Here is what happens:

If my laptop screen is bumped in the wrong way the screen goes dark. It doesn't turn off, just loses is luminosity. Well, most of it. There is still enough to make out large basic shapes. Sort of like what happens when it tries to conserve battery.

I can fix this one of three ways:

1. Turn off the computer, shut everything up, and wait 24 hours

2. Grab the black edge of the screen with the base of my palm and push while my fingers curl around to the back of the screen and push the opposite direction. This connects something or other (I don't know what)

3. Move the screen back and forth and up and down until something happens or I give up.

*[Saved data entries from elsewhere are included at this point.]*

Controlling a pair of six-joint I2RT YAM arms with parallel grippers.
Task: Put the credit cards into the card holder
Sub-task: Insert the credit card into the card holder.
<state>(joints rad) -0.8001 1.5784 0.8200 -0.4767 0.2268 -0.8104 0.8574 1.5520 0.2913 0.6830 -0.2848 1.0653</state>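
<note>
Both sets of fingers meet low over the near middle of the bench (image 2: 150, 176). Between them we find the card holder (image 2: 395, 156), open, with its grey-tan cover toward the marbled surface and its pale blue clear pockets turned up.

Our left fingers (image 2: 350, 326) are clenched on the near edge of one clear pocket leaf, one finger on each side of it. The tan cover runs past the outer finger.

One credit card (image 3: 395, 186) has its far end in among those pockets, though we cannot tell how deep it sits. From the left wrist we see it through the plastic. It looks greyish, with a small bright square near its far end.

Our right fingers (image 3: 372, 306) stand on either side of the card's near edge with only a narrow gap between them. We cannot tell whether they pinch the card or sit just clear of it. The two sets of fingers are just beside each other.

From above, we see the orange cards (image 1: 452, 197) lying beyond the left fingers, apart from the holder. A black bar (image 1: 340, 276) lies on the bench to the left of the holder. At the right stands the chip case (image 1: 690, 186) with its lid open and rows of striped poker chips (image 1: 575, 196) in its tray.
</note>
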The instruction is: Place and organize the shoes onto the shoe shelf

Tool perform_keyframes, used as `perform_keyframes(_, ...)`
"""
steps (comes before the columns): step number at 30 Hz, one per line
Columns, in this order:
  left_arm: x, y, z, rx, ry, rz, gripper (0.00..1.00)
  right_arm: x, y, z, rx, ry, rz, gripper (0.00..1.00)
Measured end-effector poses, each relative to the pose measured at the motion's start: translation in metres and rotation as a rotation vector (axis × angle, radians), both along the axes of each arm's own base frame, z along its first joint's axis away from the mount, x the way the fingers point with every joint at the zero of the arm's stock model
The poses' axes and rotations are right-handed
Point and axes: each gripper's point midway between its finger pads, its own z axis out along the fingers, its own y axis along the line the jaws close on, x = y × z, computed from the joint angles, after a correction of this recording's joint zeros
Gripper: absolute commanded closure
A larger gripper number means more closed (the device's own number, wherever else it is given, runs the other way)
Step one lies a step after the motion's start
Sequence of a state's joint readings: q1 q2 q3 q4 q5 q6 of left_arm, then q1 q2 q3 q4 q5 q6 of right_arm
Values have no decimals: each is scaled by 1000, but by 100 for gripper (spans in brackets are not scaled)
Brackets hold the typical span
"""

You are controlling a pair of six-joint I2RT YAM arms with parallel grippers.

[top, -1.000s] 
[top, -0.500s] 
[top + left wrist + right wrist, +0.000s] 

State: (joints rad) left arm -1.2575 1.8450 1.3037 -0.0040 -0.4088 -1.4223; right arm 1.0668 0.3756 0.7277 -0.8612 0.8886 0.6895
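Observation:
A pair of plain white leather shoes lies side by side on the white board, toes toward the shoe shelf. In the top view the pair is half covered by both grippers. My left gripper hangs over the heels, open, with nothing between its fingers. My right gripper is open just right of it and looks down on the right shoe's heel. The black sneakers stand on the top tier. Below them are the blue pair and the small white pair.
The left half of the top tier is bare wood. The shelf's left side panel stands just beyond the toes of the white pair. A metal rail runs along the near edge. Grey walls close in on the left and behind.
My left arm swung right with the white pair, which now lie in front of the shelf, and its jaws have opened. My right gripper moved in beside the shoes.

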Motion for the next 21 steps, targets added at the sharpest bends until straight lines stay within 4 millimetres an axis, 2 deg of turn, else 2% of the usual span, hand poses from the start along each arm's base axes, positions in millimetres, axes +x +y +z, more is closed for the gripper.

This has been happening more and more frequently and I was wondering if there is anything I can easily do to fix it.

Also, occasionally instead of going dark it flickers between the two states and emits a high-pitched sound like a kettle putting off steam. I don't get it, and would usually get a new screen but its not worth it on this piece of junk. 

Is there a quick fix?


----------



## GZ (Jan 31, 2010)

Hello Armelion and welcome to TSF,

It sounds like your inverter is failing. The inverter is like a ballast for your backlight. It takes the DC power and converts it into a high frequency high voltage AC power to make the CCFL glow. The way to fix this is to purchase a new inverter and install it in your notebook PC.

If you can give me the model of Inspiron, I could help you find what you need.

-GZ


----------



## Armeleon (Nov 27, 2010)

That sounds just about right. My battery won't charge either. Think this will solve the problem?

I have a Dell Inspiron 1545.

And also, do you know how much they run for? If its too much I think it may not be worth it for my motherboard is also cracked (I think this is right. Every time I nudge it the sound beeps out and I can't install any OS on my harddrive and have to run Ubuntu off a disk, but that's not the question here).


----------



## GZ (Jan 31, 2010)

You can probably purchase one for less than $20 used from eBay. It sounds like your computer is near the end of it's life. With all the problems you state it has, it would be more expensive to fix it than it is worth.


----------



## Armeleon (Nov 27, 2010)

Great. Thanks. I will start looking for a new computer then. Next time, I won't get Dell


----------